March 20, 2007
And if you're not mine, well, that's just fine.
I woke up this morning with a completely spontaneous faux-hawk. This is a 100% improvement over how I'm used to waking up, with one side of my hair sticking out and the other side plastered uncutely to my head. It unhawked itself as soon as I got in the shower, but I got to spend a few quality minutes making sleepy yet very hardcore angry punk faces at myself in the mirror.
I may never grow my hair out past an inch again. This is so much fun it's probably illegal in at least ten states.
Posted by dianna at March 20, 2007 03:33 PM
Oddly, this doesn't make me want to make out with you.

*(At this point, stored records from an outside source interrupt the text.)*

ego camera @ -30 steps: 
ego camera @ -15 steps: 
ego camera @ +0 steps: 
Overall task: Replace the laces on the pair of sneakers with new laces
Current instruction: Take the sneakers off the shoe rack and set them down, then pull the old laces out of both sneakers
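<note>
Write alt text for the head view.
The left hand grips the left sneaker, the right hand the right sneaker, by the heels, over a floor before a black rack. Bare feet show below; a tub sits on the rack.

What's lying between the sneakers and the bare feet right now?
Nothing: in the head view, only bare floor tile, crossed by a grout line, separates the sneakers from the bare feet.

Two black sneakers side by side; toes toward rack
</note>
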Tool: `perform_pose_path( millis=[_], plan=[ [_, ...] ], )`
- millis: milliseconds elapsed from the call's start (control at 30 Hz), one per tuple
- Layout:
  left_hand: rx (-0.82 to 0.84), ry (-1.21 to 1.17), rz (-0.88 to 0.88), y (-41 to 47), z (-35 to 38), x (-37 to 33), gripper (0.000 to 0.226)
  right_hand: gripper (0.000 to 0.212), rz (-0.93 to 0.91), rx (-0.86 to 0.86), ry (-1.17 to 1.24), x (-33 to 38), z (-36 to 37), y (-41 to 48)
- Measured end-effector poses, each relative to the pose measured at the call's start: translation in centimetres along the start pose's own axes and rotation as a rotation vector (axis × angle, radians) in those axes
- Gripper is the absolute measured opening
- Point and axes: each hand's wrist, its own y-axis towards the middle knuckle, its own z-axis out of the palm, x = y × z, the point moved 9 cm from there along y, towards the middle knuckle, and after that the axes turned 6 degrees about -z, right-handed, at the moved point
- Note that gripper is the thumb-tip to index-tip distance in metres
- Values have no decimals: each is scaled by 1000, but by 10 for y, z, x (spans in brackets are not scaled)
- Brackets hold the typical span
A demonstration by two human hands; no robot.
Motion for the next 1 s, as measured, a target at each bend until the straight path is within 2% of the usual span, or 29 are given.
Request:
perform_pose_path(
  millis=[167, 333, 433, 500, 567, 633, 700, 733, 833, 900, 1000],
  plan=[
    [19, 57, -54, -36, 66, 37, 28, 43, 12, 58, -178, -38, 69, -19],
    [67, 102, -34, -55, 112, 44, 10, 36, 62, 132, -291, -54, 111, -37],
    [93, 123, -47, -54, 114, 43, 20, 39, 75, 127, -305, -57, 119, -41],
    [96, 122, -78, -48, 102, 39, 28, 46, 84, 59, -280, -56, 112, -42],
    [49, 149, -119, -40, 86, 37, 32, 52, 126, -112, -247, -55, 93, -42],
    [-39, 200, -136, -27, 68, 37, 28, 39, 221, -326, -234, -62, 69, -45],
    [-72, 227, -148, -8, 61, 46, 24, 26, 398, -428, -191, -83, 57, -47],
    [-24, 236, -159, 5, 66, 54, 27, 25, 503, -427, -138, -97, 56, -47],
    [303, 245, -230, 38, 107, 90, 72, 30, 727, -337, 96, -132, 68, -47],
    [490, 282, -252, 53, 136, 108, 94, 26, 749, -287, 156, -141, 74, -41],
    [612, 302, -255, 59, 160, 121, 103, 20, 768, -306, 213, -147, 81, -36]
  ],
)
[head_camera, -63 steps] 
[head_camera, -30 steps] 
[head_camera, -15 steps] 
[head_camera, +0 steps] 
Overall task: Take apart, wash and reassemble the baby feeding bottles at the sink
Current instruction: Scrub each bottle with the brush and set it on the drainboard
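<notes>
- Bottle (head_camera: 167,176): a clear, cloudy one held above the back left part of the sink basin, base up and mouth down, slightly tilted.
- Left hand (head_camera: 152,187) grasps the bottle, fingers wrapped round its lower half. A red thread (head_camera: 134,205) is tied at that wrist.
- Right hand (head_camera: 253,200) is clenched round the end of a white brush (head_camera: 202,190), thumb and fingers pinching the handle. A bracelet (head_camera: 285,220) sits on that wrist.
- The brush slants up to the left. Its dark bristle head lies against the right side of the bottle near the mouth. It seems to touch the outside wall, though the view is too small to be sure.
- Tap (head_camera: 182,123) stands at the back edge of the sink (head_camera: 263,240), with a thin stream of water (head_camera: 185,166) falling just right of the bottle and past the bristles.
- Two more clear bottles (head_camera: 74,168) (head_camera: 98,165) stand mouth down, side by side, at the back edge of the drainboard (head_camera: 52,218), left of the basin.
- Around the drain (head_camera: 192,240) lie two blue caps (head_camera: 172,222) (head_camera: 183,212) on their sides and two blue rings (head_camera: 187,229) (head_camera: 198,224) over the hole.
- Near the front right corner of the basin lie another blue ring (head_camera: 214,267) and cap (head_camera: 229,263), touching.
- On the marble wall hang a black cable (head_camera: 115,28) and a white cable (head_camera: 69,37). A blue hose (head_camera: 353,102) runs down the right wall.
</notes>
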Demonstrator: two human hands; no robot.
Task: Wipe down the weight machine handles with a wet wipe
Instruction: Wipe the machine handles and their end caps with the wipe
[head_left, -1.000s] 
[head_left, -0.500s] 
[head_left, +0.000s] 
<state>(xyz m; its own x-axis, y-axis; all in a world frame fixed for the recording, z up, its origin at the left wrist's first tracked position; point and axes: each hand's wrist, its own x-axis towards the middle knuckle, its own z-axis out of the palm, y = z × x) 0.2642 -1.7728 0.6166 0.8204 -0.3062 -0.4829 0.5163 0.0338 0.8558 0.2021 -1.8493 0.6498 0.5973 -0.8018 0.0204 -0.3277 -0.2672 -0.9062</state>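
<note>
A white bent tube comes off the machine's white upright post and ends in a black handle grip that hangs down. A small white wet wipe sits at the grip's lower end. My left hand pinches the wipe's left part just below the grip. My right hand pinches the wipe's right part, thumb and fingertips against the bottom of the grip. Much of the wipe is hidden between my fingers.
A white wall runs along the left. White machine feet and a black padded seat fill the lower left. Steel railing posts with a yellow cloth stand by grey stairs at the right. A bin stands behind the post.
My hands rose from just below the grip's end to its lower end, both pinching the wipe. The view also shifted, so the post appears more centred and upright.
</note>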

Oh wait, I mean it does! The hits all go back to Snoqualmie's page! Sister make out just kidding ack!
Back in the real world, isn't short hair fun, you gloater gloating about your successful hair?
Man, these last couple of comment threads have really gotten out of hand. It's probably, if traced far enough back, all my fault somehow. Unless you ask Mom and Dad, that is, in which case it's clearly an example of your adverse moral influence upon me.
I wasn't gloating! Not at you, anyway! Not being bratty, not me, never! I'm sure your professionally-trimmed locks are devastatingly attractive don't take the clippers away please please noooooo!
I'm pretty sure that the bad influence is all yours here and that this started with your unwillingness not to talk about porn for five seconds. Tsk, tsk. For shame. My innocent little ears are burning.
Speaking of items being transferred from my house to your house, maybe I'll come visit you.
My goodness, really? I had never considered such a possibility, but, now that you mention it, I see it is a plan with considerable merits. What a capital idea.
Excuse me, young lady, but were you sassing me right there? First porn and now sarcasm? You'd better learn to straighten up and fly right. Don't make me come up there.
And, sheesh, at any rate, since you wisely didn't respond to my ridiculously inebriated email re: visiting you, I thought perhaps that you had made the good choice to pretend that you don't know me.
Oops oops crap. I totally failed to respond to that, didn't I. Can I claim that I was actually deliberately waiting until I wasn't so sick and contagious, rather than that I got distracted and forgot?
How about I call you when I get out of ASL class tonight and we argue about when to visit?